Alors, je ne puis que t’inviter à "prendre une carte" au syndicat de ton choix, et j’espère que nous nous retrouverons dans les luttes à venir (salariés, privés d’emploi, précaires...en fait la classe des travailleurs, tous ensemble).
Pour ma part, j’essaie d’apporter une modeste contribution à notre lutte commune, solidaire
fraternellement
Patrice Bardet, délégué syndical (révocable par les syndiqué-e-s) Ufict-CGT
3. > CFDT, CGT, FO, les grands syndicats à l’heure des choix, 17 juillet 2004, 02:03
Salut !
tout d’abord, je te remercie d’avoir pris la peine de me répondre. c’est instructif !
Ceci dit, tu ne réponds pas au problème concret de l’auto-organisation (qu’elle soit syndicale ou dans un mouvement collectif). Je le répète, là où je suis je ne puis me syndiquer et y exercer un militantisme démocratique (CGT autoritaire y compris physiquement), de plus je suis précaire depuis plusieurs années, je ne puis fonder non plus un syndicat qui permettrait d’ouvrir cet espace démocratique, ma précarité m’en empêche.
Alors, je veux bien que tu me dises de "prendre ma carte", quand bien même j’en suis convaincue (de l’utilité et de la nécessité du syndicat) et que je l’ai fait plusieurs fois (en tout 1,5 ans), l’espace est difficilement appropriable et j’ai subi plusieurs trahisons, dont le poids est bien plus lourd quand t’es précaire !
Maintenant, autour de moi je diffuse des idées, je passe des infos de mobilisation et je suis reconnue comme une personne de confiance dans le domaine militant, mais de là à passer à une implantation d’un nouveau syndicat (type Sud par exemple), il y a un énorme pas.
Donc, lors de toutes ces dernières années de précarité dans la même boite, j’en suis venue à contourner les difficultés (difficultés dans la boite, nécessité de s’organiser avec les collègues (tracts, phones, grève...) et trahisons syndicales), à trouver des stratégies de contournement, pour à la fois arriver à contribuer à organiser mes collègues et à les laisser démocratiquement décider du sort de leur-notre lutte. J’ai toujours essayé de faire le lien avec le(s) syndicat(s) qui... au final nous rejetait (à pat des syndicats extérieurs à la boite comme SUD PTT et la CGT Manpower qui soutenaient notre journal de précaires non corporatistes), car nous prenions nous même nos initiatives.

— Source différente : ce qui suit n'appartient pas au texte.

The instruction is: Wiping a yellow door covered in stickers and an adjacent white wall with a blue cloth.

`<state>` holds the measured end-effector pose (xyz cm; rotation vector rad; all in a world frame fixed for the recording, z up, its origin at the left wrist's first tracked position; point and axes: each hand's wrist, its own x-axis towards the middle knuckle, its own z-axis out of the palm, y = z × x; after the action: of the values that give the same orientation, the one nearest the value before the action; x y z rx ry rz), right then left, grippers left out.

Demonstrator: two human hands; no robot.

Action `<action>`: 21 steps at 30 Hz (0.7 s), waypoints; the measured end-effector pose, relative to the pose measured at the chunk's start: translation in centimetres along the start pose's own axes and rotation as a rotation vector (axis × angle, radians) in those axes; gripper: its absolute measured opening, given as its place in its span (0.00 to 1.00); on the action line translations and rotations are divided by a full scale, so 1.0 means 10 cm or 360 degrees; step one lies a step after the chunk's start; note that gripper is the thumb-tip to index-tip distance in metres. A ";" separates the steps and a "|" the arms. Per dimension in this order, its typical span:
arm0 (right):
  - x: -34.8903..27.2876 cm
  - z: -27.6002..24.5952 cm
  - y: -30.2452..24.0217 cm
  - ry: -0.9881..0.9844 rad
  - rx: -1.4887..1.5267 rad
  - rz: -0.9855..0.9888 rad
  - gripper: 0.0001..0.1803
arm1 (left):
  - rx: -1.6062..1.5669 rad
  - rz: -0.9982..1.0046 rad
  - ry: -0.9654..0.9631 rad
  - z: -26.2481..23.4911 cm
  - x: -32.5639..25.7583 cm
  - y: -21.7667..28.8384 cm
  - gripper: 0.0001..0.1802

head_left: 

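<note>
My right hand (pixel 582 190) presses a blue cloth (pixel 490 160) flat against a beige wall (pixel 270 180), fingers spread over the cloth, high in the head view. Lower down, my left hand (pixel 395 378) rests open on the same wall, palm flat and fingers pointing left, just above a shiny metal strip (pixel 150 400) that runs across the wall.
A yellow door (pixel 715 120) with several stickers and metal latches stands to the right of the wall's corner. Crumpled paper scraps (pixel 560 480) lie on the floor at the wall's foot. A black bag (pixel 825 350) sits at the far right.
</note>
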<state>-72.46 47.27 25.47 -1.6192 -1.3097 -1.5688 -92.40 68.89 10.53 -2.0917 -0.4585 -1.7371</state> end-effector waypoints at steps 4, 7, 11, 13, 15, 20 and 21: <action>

Je ne pense pas être bête quand je dis que je sens l’isolement.
Les confédérations ont souvent des revendications et des modes d’intégration qui ne laissent pas la place à la remise en cause des autorités et des pratiques. Elles préfèrent se tourner vers la co-gestion. Or l’engagement de nos jours se fait FORCEMENT en passant outre le poids d’une idéologie dominate ECRASANTE et d’une autorité dans le travail évidente et incontestable. En résumé je dirais, quand dans cette société de merde si tu as réussi à dire merde à ton patron et aux normes sociales si sclérosantes, tu ne peux accepter de t’engager dans une forme qui enferme ta parole si chèrement gagnée. Le poids de l’engagement est plus lourd aujourd’hui qu’il y a trente ans (même si l’utopie manque). Et là, face au paysage syndical, il y a décalage... (tout de suite je fais la distinction entre syndicats de base et directions des confédés, et je reconnais que SUD, la CNT et des oppositionnels de grands syndicats se bougent le cul comme ils peuvent à nos côtés).:o)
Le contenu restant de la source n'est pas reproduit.